_WHAT YOU WILL DO_: In your answer, reproduce exactly the lines from the beginning of the listing below through the one containing "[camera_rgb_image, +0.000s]", and only those lines.

_SOURCE INFORMATION_:

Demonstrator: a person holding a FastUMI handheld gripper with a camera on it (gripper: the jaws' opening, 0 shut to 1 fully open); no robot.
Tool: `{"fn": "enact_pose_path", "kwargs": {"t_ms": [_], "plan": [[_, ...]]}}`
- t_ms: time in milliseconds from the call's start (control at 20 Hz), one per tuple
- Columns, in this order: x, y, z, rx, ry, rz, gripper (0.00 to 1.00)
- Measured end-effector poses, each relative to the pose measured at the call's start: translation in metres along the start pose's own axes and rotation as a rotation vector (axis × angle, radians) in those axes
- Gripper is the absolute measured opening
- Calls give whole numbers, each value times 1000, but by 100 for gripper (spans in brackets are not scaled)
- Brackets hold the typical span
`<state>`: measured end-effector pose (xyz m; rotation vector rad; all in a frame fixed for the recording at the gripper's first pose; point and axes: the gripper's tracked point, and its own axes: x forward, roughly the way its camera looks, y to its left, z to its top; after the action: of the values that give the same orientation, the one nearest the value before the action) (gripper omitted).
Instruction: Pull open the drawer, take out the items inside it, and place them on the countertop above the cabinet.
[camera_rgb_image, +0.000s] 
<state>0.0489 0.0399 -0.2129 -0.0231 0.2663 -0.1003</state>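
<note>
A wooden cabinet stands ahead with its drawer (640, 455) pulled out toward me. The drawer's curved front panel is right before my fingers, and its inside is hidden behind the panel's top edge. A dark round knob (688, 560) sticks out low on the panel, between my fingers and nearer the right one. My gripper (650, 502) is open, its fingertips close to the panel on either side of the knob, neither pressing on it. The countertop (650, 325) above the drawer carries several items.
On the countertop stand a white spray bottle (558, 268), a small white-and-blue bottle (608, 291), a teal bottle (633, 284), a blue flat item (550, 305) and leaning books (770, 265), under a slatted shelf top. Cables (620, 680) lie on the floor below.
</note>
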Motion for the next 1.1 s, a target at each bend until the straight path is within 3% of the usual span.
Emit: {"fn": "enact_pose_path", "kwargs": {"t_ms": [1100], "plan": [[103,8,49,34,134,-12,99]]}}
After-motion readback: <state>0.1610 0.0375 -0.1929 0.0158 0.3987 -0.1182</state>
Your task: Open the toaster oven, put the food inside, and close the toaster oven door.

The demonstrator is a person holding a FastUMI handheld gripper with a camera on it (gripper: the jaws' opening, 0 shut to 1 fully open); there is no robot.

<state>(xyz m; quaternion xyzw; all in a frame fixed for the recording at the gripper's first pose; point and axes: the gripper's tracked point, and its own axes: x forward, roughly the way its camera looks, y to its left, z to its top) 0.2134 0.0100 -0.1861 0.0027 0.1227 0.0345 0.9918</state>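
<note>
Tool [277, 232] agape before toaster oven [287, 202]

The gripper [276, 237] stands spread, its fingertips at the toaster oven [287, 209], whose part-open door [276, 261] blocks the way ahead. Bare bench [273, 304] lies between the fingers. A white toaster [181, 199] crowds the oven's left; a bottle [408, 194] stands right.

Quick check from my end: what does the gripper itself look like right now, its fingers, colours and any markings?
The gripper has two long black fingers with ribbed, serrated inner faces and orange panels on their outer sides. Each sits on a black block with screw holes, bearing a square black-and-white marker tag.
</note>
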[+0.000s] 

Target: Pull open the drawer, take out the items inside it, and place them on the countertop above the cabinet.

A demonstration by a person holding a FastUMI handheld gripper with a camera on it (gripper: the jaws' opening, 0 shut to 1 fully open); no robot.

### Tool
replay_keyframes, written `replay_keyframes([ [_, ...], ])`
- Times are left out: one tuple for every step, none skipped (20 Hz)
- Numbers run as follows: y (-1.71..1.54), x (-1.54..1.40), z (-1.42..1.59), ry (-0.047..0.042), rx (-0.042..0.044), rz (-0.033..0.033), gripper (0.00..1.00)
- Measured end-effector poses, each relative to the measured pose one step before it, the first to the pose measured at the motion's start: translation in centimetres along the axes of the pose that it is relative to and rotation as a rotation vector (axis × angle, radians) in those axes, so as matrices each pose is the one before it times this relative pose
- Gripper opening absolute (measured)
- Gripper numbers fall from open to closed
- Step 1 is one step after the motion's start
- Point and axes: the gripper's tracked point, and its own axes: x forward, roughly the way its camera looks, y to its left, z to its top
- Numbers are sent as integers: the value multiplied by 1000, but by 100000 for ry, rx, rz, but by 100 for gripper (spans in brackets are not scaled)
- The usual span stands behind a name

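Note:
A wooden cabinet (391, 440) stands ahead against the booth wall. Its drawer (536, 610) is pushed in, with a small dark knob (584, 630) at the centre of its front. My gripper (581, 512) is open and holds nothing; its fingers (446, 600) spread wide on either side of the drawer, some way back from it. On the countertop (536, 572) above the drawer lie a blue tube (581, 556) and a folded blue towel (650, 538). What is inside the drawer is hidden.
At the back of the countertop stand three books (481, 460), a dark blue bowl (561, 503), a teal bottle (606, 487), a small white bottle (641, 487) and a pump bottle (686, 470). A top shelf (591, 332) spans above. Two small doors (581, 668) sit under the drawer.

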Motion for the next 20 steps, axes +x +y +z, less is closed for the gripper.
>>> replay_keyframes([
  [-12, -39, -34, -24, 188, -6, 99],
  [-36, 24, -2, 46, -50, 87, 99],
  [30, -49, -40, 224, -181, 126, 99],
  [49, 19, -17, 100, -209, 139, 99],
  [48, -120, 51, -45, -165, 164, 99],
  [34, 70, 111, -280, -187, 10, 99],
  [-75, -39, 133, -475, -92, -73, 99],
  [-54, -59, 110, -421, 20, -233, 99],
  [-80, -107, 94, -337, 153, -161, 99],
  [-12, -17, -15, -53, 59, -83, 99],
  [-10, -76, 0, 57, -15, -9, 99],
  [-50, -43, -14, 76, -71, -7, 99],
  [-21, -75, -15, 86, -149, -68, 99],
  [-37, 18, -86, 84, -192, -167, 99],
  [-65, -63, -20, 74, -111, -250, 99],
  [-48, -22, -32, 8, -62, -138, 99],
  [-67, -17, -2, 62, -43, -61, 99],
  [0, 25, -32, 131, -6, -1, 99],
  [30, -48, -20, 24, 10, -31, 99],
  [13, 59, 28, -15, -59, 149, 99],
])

_ANSWER SECTION_:
Demonstrator: a person holding a FastUMI handheld gripper with a camera on it (gripper: the jaws' opening, 0 shut to 1 fully open); no robot.
Tool: `{"fn": "enact_pose_path", "kwargs": {"t_ms": [_], "plan": [[_, ...]]}}`
- t_ms: time in milliseconds from the call's start (control at 20 Hz), one per tuple
- Columns, in this order: x, y, z, rx, ry, rz, gripper (0.00 to 1.00)
- Measured end-effector poses, each relative to the pose measured at the call's start: translation in metres along the start pose's own axes and rotation as a rotation vector (axis × angle, radians) in those axes
- Gripper is the absolute measured opening
- Calls give whole numbers, each value times 1000, but by 100 for gripper (spans in brackets are not scaled)
- Brackets hold the typical span
`<state>`: measured end-effector pose (xyz m; rotation vector rad; all in a frame fixed for the recording at the gripper's first pose; point and axes: the gripper's tracked point, and its own axes: x forward, roughly the way its camera looks, y to its left, z to its top; after the action: of the values that give the same orientation, the one nearest the value before the action) (gripper omitted).
Instruction: Pull open the drawer, take out the items inside it, and place them on the countertop above the cabinet.
[camera_rgb_image, +0.000s] 

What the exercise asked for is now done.